■ **YOUR GOAL**
Filter the material, keeping only lines with the word "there".
○ ○ ○ ○
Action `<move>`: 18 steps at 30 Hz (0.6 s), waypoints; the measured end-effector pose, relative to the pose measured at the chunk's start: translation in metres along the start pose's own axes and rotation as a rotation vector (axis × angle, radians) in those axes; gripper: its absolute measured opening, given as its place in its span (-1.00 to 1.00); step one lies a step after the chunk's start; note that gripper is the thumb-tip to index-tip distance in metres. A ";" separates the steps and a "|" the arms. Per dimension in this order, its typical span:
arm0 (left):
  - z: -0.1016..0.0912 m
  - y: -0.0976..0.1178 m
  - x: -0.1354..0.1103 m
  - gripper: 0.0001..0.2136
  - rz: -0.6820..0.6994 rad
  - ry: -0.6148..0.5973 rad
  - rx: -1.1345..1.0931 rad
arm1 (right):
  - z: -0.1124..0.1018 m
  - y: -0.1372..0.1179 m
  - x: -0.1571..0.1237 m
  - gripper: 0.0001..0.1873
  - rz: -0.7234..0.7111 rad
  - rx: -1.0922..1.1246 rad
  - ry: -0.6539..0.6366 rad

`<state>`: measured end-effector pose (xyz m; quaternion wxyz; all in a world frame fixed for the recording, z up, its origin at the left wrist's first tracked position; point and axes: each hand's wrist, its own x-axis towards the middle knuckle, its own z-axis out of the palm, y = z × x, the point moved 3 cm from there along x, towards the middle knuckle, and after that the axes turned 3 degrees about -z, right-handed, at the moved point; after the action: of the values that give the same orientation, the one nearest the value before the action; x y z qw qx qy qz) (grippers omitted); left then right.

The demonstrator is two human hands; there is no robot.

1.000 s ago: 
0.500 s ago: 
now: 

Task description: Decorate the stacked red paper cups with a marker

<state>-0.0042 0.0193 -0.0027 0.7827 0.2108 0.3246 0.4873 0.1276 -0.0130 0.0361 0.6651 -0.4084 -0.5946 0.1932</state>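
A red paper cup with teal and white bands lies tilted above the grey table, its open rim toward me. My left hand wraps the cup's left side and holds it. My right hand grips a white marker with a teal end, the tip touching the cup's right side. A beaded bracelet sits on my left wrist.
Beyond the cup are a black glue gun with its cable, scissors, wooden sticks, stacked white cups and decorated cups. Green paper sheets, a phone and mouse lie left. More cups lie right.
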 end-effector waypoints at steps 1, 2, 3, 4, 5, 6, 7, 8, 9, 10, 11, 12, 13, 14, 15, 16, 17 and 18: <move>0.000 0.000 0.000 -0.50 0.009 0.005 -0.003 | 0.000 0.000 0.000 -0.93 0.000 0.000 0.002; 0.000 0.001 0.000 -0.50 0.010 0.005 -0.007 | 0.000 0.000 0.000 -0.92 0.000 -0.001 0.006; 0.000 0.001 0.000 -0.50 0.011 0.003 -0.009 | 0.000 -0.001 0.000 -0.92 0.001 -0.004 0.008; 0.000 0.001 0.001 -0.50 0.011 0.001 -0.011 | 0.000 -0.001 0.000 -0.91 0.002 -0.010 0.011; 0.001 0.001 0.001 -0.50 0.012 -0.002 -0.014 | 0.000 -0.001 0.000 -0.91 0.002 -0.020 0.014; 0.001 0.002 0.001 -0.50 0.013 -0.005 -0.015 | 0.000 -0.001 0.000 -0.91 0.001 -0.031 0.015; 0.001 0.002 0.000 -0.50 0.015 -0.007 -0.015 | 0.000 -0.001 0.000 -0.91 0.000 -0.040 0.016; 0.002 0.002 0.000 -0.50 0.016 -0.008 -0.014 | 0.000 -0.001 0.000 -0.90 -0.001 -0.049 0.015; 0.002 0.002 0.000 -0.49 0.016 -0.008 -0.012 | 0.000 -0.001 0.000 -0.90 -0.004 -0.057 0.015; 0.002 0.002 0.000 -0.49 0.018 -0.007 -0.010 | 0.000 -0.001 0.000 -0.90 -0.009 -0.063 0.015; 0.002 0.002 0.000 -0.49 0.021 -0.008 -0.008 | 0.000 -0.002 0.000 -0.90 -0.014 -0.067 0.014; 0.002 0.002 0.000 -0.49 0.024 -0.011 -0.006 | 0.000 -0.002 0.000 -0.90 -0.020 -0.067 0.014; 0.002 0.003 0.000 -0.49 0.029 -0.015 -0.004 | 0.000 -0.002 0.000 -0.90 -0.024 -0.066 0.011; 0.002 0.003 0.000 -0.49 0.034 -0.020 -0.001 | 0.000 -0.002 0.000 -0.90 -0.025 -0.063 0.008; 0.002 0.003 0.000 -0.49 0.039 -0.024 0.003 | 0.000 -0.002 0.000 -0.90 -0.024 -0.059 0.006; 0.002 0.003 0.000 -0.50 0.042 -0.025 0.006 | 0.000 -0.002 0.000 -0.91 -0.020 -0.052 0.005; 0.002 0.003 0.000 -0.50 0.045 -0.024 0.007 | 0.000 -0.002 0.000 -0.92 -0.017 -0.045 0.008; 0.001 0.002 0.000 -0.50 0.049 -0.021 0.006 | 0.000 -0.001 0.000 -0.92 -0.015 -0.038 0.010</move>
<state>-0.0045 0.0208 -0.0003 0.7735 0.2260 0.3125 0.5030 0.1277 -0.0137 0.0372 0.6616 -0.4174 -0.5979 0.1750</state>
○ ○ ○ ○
■ **SOLUTION FOR THIS PROBLEM**
`<state>`: measured end-effector pose (xyz m; quaternion wxyz; all in a world frame fixed for the recording, z up, its origin at the left wrist's first tracked position; point and axes: each hand's wrist, its own x-axis towards the middle knuckle, its own z-axis out of the palm, y = z × x, the point moved 3 cm from there along x, towards the middle knuckle, and after that the axes turned 3 degrees about -z, right-handed, at the moved point; after the action: of the values that give the same orientation, the one nearest the value before the action; x y z qw qx qy qz) (grippers omitted); left then right.
The demonstrator is two human hands; there is no robot.

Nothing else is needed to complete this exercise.